## Task description
All entries should be copied exactly, none left out.

-- Data records follows --

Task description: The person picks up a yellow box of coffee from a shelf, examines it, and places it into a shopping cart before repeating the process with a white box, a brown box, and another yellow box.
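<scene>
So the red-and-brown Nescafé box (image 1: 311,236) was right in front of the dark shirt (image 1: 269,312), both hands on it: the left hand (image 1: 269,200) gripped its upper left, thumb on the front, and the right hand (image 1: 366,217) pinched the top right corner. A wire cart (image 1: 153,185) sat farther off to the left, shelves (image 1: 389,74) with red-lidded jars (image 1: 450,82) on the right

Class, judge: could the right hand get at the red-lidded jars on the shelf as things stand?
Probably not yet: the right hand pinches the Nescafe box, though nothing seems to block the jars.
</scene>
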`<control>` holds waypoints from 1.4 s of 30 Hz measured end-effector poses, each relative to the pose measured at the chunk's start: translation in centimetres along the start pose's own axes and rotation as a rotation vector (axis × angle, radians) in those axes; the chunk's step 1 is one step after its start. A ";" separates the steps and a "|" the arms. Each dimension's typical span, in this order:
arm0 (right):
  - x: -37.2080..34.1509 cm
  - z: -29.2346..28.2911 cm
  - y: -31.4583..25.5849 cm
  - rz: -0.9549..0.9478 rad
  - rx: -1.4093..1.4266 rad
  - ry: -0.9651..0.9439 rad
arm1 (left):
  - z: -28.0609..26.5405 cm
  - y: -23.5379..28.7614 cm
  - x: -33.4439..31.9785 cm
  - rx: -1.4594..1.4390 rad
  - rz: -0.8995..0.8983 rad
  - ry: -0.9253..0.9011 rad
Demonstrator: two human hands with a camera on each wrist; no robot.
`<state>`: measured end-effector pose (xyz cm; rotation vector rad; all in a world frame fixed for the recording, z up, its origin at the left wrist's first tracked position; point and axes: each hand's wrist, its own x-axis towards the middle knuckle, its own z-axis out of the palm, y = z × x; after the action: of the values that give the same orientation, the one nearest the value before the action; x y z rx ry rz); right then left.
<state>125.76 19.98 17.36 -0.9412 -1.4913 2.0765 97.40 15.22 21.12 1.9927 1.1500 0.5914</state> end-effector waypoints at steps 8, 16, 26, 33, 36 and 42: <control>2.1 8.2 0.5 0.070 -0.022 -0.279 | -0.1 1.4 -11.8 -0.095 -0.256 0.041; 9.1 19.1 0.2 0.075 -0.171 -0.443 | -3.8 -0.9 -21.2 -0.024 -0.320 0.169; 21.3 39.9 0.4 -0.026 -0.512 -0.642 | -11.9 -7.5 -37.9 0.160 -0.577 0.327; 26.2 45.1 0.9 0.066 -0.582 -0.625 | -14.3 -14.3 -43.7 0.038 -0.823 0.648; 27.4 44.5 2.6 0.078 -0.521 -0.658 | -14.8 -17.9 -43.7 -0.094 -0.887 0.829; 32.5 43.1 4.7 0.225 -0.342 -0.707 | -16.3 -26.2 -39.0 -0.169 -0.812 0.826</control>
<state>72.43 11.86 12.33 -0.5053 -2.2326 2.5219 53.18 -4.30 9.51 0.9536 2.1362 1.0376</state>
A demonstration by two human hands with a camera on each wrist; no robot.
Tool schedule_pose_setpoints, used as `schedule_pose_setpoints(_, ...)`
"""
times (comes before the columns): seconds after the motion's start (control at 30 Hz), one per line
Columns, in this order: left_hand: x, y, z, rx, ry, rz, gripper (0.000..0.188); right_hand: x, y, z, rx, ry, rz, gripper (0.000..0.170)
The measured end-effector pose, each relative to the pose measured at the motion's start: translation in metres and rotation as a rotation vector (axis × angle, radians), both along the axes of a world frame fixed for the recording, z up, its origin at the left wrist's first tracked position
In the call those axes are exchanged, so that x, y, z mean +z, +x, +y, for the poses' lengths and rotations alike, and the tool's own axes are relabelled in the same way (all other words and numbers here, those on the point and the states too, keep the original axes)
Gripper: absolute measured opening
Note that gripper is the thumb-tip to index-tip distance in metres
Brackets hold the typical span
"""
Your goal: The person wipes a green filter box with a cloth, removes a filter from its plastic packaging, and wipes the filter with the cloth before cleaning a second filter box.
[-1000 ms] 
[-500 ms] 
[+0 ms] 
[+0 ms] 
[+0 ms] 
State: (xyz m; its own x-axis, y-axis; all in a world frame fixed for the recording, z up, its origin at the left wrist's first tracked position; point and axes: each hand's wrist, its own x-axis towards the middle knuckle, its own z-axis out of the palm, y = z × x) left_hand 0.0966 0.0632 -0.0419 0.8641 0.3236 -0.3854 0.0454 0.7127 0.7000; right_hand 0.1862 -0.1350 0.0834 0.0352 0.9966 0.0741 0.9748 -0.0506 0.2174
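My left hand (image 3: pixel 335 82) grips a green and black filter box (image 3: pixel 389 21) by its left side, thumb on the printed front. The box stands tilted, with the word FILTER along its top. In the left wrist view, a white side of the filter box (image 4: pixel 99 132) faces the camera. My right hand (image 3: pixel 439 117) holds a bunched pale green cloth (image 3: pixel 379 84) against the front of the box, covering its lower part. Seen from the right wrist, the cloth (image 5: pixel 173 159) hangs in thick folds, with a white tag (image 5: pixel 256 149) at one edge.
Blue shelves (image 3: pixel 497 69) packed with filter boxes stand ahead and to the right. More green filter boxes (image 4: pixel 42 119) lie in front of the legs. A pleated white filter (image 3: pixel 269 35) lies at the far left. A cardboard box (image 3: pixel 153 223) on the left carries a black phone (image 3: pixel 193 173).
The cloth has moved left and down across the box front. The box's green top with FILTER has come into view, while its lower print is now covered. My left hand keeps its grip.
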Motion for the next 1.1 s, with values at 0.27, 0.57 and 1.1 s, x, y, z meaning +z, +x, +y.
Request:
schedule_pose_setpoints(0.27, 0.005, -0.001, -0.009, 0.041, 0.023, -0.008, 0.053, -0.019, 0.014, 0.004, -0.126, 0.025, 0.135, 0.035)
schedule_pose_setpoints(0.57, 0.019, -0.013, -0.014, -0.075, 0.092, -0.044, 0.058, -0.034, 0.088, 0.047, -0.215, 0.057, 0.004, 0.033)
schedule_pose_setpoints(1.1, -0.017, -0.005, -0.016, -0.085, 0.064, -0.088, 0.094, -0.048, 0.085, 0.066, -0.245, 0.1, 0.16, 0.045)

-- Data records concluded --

## Exercise response
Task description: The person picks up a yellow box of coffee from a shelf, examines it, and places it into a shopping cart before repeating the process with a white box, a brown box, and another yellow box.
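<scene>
So the red-and-brown Nescafé box (image 1: 311,236) was right in front of the dark shirt (image 1: 269,312), both hands on it: the left hand (image 1: 269,200) gripped its upper left, thumb on the front, and the right hand (image 1: 366,217) pinched the top right corner. A wire cart (image 1: 153,185) sat farther off to the left, shelves (image 1: 389,74) with red-lidded jars (image 1: 450,82) on the right

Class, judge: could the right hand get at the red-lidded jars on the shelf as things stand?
Probably not yet: the right hand pinches the Nescafe box, though nothing seems to block the jars.
</scene>
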`<control>` holds waypoints from 1.4 s of 30 Hz measured end-effector poses, each relative to the pose measured at the chunk's start: translation in centimetres along the start pose's own axes and rotation as a rotation vector (axis × angle, radians) in those axes; the chunk's step 1 is one step after its start. A ";" separates the steps and a "|" the arms. Each dimension's typical span, in this order:
arm0 (right):
  - x: -37.2080..34.1509 cm
  - z: -29.2346..28.2911 cm
  - y: -31.4583..25.5849 cm
  - rz: -0.9549..0.9478 rad
  - rx: -1.4093..1.4266 rad
  - ry: -0.9651..0.9439 rad
arm1 (left):
  - z: -28.0609..26.5405 cm
  - y: -23.5379..28.7614 cm
  - x: -33.4439..31.9785 cm
  - rx: -1.4594..1.4390 rad
  - rz: -0.8995..0.8983 rad
  - ry: -0.9253..0.9011 rad
Demonstrator: two human hands with a camera on each wrist; no robot.
`<state>`: measured end-effector pose (xyz cm; rotation vector rad; all in a world frame fixed for the recording, z up, its origin at the left wrist's first tracked position; point and axes: each hand's wrist, its own x-axis towards the middle knuckle, its own z-axis out of the palm, y = z × x; after the action: of the values that give the same orientation, the one nearest the value before the action; x y z rx ry rz); right then left.
<state>125.76 19.98 17.36 -0.9412 -1.4913 2.0765 97.40 15.22 21.12 1.9927 1.1500 0.5914</state> end-effector waypoints at steps 8, 16, 26, 33, 36 and 42: <control>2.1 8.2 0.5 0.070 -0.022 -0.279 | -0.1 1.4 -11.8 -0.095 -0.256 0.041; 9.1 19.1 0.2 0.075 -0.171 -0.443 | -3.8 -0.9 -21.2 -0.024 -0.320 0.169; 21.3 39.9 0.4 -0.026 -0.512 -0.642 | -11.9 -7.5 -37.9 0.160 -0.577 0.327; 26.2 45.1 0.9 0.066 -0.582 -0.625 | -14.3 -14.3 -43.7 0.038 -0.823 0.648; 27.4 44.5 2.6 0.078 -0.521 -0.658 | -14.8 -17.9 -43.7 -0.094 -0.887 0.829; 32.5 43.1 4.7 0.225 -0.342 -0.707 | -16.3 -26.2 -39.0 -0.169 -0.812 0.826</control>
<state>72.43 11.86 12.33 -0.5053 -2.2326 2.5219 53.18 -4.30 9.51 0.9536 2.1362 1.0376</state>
A demonstration by two human hands with a camera on each wrist; no robot.
Tool schedule_pose_setpoints, used as `schedule_pose_setpoints(_, ...)`
"""
times (comes before the columns): seconds after the motion's start (control at 30 Hz), one per line
Columns, in this order: left_hand: x, y, z, rx, ry, rz, gripper (0.000..0.188); right_hand: x, y, z, rx, ry, rz, gripper (0.000..0.170)
The measured end-effector pose, each relative to the pose measured at the motion's start: translation in metres and rotation as a rotation vector (axis × angle, radians), both along the axes of a world frame fixed for the recording, z up, its origin at the left wrist's first tracked position
In the call those axes are exchanged, so that x, y, z mean +z, +x, +y, for the poses' lengths and rotations alike, and the tool's own axes are relabelled in the same way (all other words and numbers here, those on the point and the states too, keep the original axes)
Gripper: absolute measured opening
Note that gripper is the thumb-tip to index-tip distance in metres
Brackets hold the typical span
"""
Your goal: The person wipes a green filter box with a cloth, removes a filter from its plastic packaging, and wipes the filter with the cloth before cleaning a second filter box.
[-1000 ms] 
[-500 ms] 
[+0 ms] 
[+0 ms] 
[+0 ms] 
State: (xyz m; its own x-axis, y-axis; all in a world frame fixed for the recording, z up, its origin at the left wrist's first tracked position; point and axes: each hand's wrist, its own x-axis towards the middle knuckle, its own z-axis out of the palm, y = z × x) left_hand 0.0966 0.0632 -0.0419 0.8641 0.3236 -0.3854 0.0454 0.7127 0.7000; right_hand 0.1862 -0.1350 0.0834 0.0352 0.9966 0.0741 0.9748 -0.0506 0.2174
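My left hand (image 3: pixel 335 82) grips a green and black filter box (image 3: pixel 389 21) by its left side, thumb on the printed front. The box stands tilted, with the word FILTER along its top. In the left wrist view, a white side of the filter box (image 4: pixel 99 132) faces the camera. My right hand (image 3: pixel 439 117) holds a bunched pale green cloth (image 3: pixel 379 84) against the front of the box, covering its lower part. Seen from the right wrist, the cloth (image 5: pixel 173 159) hangs in thick folds, with a white tag (image 5: pixel 256 149) at one edge.
Blue shelves (image 3: pixel 497 69) packed with filter boxes stand ahead and to the right. More green filter boxes (image 4: pixel 42 119) lie in front of the legs. A pleated white filter (image 3: pixel 269 35) lies at the far left. A cardboard box (image 3: pixel 153 223) on the left carries a black phone (image 3: pixel 193 173).
The cloth has moved left and down across the box front. The box's green top with FILTER has come into view, while its lower print is now covered. My left hand keeps its grip.
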Motion for the next 1.1 s, with values at 0.27, 0.57 and 1.1 s, x, y, z meaning +z, +x, +y.
Request:
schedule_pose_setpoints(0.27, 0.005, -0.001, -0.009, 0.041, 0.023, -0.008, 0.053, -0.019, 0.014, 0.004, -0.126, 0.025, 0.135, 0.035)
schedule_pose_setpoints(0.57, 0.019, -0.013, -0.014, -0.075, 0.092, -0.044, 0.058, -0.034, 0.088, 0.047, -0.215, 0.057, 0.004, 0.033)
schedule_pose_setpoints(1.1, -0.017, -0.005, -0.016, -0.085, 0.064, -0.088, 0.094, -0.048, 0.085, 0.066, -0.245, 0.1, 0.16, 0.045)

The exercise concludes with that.